**Task requirements:** The expected output is the complete data, reproduced exactly.
Content starts
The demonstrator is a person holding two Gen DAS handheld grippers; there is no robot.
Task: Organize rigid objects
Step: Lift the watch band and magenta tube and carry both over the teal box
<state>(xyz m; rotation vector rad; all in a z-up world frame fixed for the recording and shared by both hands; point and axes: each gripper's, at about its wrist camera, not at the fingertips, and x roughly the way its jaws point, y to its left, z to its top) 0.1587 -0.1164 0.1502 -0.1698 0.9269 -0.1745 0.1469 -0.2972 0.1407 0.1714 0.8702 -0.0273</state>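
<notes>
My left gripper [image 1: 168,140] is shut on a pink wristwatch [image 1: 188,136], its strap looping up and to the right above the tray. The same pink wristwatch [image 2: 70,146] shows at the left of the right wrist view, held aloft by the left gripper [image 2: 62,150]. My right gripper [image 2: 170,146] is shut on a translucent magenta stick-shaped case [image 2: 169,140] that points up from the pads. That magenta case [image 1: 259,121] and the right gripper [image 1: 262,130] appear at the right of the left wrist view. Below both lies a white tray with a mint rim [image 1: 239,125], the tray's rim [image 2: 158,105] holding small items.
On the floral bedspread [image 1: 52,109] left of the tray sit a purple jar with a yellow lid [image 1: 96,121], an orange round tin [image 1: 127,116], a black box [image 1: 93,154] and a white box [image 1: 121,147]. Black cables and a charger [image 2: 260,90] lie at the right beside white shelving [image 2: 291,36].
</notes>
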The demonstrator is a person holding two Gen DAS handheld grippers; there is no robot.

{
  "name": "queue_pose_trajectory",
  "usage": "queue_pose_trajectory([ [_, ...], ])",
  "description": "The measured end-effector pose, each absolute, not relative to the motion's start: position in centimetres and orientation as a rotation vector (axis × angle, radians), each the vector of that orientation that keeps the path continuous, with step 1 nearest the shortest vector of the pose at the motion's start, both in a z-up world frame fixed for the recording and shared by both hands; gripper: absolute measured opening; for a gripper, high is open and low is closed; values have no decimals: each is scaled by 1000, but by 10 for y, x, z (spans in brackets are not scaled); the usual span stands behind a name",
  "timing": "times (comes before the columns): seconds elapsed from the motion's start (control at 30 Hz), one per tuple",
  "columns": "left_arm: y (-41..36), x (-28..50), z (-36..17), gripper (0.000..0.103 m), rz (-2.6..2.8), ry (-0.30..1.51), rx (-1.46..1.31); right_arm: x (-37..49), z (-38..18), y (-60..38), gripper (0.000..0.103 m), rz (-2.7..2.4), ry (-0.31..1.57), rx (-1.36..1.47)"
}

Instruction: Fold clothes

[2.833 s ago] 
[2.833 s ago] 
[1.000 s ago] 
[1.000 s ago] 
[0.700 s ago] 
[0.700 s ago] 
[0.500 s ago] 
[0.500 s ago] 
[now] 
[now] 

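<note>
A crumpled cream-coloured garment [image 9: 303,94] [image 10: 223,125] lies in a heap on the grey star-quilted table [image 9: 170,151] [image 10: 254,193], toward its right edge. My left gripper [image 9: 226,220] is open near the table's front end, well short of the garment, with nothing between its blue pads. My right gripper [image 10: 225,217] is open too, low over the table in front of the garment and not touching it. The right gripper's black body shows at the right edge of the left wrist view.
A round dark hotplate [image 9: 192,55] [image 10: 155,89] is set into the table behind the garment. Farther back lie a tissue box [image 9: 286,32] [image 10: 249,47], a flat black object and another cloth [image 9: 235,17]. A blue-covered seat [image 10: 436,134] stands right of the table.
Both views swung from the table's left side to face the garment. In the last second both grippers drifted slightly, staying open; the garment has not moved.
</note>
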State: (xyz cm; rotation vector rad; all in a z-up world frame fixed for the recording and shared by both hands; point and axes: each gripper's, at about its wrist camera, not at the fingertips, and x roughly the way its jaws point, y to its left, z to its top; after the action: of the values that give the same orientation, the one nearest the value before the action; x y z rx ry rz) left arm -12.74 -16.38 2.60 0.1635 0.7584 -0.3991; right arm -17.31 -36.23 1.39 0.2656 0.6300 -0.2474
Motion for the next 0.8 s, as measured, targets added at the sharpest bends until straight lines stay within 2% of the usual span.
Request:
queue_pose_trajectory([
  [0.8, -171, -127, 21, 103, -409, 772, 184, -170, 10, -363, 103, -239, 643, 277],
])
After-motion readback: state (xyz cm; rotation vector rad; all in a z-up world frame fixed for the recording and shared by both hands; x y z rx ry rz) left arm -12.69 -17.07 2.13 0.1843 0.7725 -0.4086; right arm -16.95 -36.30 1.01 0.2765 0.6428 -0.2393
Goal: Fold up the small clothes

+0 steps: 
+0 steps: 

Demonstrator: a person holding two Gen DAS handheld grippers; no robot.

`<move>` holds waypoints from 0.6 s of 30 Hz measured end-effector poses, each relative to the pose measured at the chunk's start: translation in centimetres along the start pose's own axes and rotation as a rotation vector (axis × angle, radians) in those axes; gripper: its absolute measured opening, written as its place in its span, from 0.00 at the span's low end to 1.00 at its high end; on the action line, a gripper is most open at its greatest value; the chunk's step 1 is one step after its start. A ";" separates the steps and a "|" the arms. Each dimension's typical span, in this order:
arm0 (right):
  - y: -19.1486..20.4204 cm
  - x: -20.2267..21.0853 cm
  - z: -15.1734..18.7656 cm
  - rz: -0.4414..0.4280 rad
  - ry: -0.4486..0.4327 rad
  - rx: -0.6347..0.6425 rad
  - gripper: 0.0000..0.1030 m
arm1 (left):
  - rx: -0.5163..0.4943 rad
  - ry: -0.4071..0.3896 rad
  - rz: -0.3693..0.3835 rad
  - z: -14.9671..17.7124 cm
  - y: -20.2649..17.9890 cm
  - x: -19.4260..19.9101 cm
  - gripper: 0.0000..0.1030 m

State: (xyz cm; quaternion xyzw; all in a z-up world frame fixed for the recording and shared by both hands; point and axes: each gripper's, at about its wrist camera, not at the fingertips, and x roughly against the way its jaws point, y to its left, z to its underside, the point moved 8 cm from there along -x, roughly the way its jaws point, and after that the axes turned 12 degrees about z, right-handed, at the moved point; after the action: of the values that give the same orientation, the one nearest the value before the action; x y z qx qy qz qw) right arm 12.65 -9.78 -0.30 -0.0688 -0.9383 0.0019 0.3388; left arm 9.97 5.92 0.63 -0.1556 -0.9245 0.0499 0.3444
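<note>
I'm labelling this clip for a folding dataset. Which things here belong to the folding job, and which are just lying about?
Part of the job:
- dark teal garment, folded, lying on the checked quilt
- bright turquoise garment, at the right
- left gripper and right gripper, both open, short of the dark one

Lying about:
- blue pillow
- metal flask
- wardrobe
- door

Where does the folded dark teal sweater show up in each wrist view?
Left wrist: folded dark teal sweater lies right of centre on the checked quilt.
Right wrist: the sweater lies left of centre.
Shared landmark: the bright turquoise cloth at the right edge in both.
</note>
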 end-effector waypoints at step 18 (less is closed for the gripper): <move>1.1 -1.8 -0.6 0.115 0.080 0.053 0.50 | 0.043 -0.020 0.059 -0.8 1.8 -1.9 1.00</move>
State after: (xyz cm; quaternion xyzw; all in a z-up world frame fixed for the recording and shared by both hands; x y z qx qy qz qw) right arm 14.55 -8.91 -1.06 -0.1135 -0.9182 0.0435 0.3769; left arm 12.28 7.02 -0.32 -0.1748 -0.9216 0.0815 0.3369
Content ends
**Result below:**
The demonstrator is a person holding two Gen DAS handheld grippers; there is no robot.
Task: Organize rigid objects
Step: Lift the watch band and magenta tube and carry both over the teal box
<state>(xyz m; rotation vector rad; all in a z-up world frame fixed for the recording and shared by both hands; point and axes: each gripper's, at about its wrist camera, not at the fingertips, and x roughly the way its jaws point, y to its left, z to its top) 0.1587 -0.1164 0.1502 -0.1698 0.9269 -0.1745 0.1469 -0.2972 0.1407 0.1714 0.8702 -0.0273</state>
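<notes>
My left gripper [image 1: 168,140] is shut on a pink wristwatch [image 1: 188,136], its strap looping up and to the right above the tray. The same pink wristwatch [image 2: 70,146] shows at the left of the right wrist view, held aloft by the left gripper [image 2: 62,150]. My right gripper [image 2: 170,146] is shut on a translucent magenta stick-shaped case [image 2: 169,140] that points up from the pads. That magenta case [image 1: 259,121] and the right gripper [image 1: 262,130] appear at the right of the left wrist view. Below both lies a white tray with a mint rim [image 1: 239,125], the tray's rim [image 2: 158,105] holding small items.
On the floral bedspread [image 1: 52,109] left of the tray sit a purple jar with a yellow lid [image 1: 96,121], an orange round tin [image 1: 127,116], a black box [image 1: 93,154] and a white box [image 1: 121,147]. Black cables and a charger [image 2: 260,90] lie at the right beside white shelving [image 2: 291,36].
</notes>
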The demonstrator is a person holding two Gen DAS handheld grippers; there is no robot.

{
  "name": "queue_pose_trajectory",
  "usage": "queue_pose_trajectory([ [_, ...], ])",
  "description": "The measured end-effector pose, each absolute, not relative to the motion's start: position in centimetres and orientation as a rotation vector (axis × angle, radians), each the vector of that orientation that keeps the path continuous, with step 1 nearest the shortest vector of the pose at the motion's start, both in a z-up world frame fixed for the recording and shared by both hands; gripper: absolute measured opening; for a gripper, high is open and low is closed; values have no decimals: each is scaled by 1000, but by 10 for y, x, z (spans in brackets are not scaled); the usual span stands behind a name",
  "timing": "times (comes before the columns): seconds elapsed from the motion's start (control at 30 Hz), one per tuple",
  "columns": "left_arm: y (-41..36), x (-28..50), z (-36..17), gripper (0.000..0.103 m), rz (-2.6..2.8), ry (-0.30..1.51), rx (-1.46..1.31); right_arm: x (-37..49), z (-38..18), y (-60..38), gripper (0.000..0.103 m), rz (-2.7..2.4), ry (-0.31..1.57), rx (-1.36..1.47)"
}

Instruction: Fold clothes

[2.833 s ago] 
[2.833 s ago] 
[1.000 s ago] 
[1.000 s ago] 
[0.700 s ago] 
[0.700 s ago] 
[0.500 s ago] 
[0.500 s ago] 
[now] 
[now] 

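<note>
A crumpled cream-coloured garment [image 9: 303,94] [image 10: 223,125] lies in a heap on the grey star-quilted table [image 9: 170,151] [image 10: 254,193], toward its right edge. My left gripper [image 9: 226,220] is open near the table's front end, well short of the garment, with nothing between its blue pads. My right gripper [image 10: 225,217] is open too, low over the table in front of the garment and not touching it. The right gripper's black body shows at the right edge of the left wrist view.
A round dark hotplate [image 9: 192,55] [image 10: 155,89] is set into the table behind the garment. Farther back lie a tissue box [image 9: 286,32] [image 10: 249,47], a flat black object and another cloth [image 9: 235,17]. A blue-covered seat [image 10: 436,134] stands right of the table.
Both views swung from the table's left side to face the garment. In the last second both grippers drifted slightly, staying open; the garment has not moved.
</note>
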State: (xyz cm; rotation vector rad; all in a z-up world frame fixed for the recording and shared by both hands; point and axes: each gripper's, at about its wrist camera, not at the fingertips, and x roughly the way its jaws point, y to its left, z to its top; after the action: of the values that give the same orientation, the one nearest the value before the action; x y z rx ry rz) left arm -12.74 -16.38 2.60 0.1635 0.7584 -0.3991; right arm -17.31 -36.23 1.39 0.2656 0.6300 -0.2474
Motion for the next 0.8 s, as measured, targets added at the sharpest bends until straight lines stay within 2% of the usual span.
Request:
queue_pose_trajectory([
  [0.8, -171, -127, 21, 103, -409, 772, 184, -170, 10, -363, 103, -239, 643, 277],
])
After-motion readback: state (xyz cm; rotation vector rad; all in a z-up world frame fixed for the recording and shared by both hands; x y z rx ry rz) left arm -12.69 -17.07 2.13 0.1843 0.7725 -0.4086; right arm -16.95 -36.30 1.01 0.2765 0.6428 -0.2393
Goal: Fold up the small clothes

+0 steps: 
+0 steps: 

Demonstrator: a person holding two Gen DAS handheld grippers; no robot.

`<move>` holds waypoints from 0.6 s of 30 Hz measured end-effector poses, each relative to the pose measured at the chunk's start: translation in centimetres along the start pose's own axes and rotation as a rotation vector (axis × angle, radians) in those axes; gripper: its absolute measured opening, written as its place in its span, from 0.00 at the span's low end to 1.00 at its high end; on the action line, a gripper is most open at its greatest value; the chunk's step 1 is one step after its start. A ";" separates the steps and a "|" the arms. Each dimension's typical span, in this order:
arm0 (right):
  - y: -19.1486..20.4204 cm
  - x: -20.2267..21.0853 cm
  - z: -15.1734..18.7656 cm
  - rz: -0.4414..0.4280 rad
  - ry: -0.4486..0.4327 rad
  - rx: -0.6347..0.6425 rad
  - gripper: 0.0000..0.1030 m
arm1 (left):
  - rx: -0.5163..0.4943 rad
  - ry: -0.4071..0.3896 rad
  - rz: -0.3693..0.3835 rad
  - z: -14.9671..17.7124 cm
  - y: -20.2649..17.9890 cm
  - x: -19.4260..19.9101 cm
  - gripper: 0.0000..0.1030 m

State: (xyz cm; quaternion xyzw; all in a z-up world frame fixed for the recording and shared by both hands; point and axes: each gripper's, at about its wrist camera, not at the fingertips, and x roughly against the way its jaws point, y to its left, z to its underside, the point moved 8 cm from there along -x, roughly the way its jaws point, and after that the axes turned 12 degrees about z, right-handed, at the moved point; after the action: of the values that give the same orientation, the one nearest the value before the action; x y z qx qy qz qw) right arm 12.65 -9.78 -0.30 -0.0688 -0.9383 0.0019 0.3388; left arm 9.97 5.92 0.63 -0.1556 -0.9245 0.0499 0.3444
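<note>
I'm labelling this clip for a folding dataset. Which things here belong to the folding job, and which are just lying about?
Part of the job:
- dark teal garment, folded, lying on the checked quilt
- bright turquoise garment, at the right
- left gripper and right gripper, both open, short of the dark one

Lying about:
- blue pillow
- metal flask
- wardrobe
- door

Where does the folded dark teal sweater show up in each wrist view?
Left wrist: folded dark teal sweater lies right of centre on the checked quilt.
Right wrist: the sweater lies left of centre.
Shared landmark: the bright turquoise cloth at the right edge in both.
</note>
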 end-effector waypoints at step 18 (less is closed for the gripper): <move>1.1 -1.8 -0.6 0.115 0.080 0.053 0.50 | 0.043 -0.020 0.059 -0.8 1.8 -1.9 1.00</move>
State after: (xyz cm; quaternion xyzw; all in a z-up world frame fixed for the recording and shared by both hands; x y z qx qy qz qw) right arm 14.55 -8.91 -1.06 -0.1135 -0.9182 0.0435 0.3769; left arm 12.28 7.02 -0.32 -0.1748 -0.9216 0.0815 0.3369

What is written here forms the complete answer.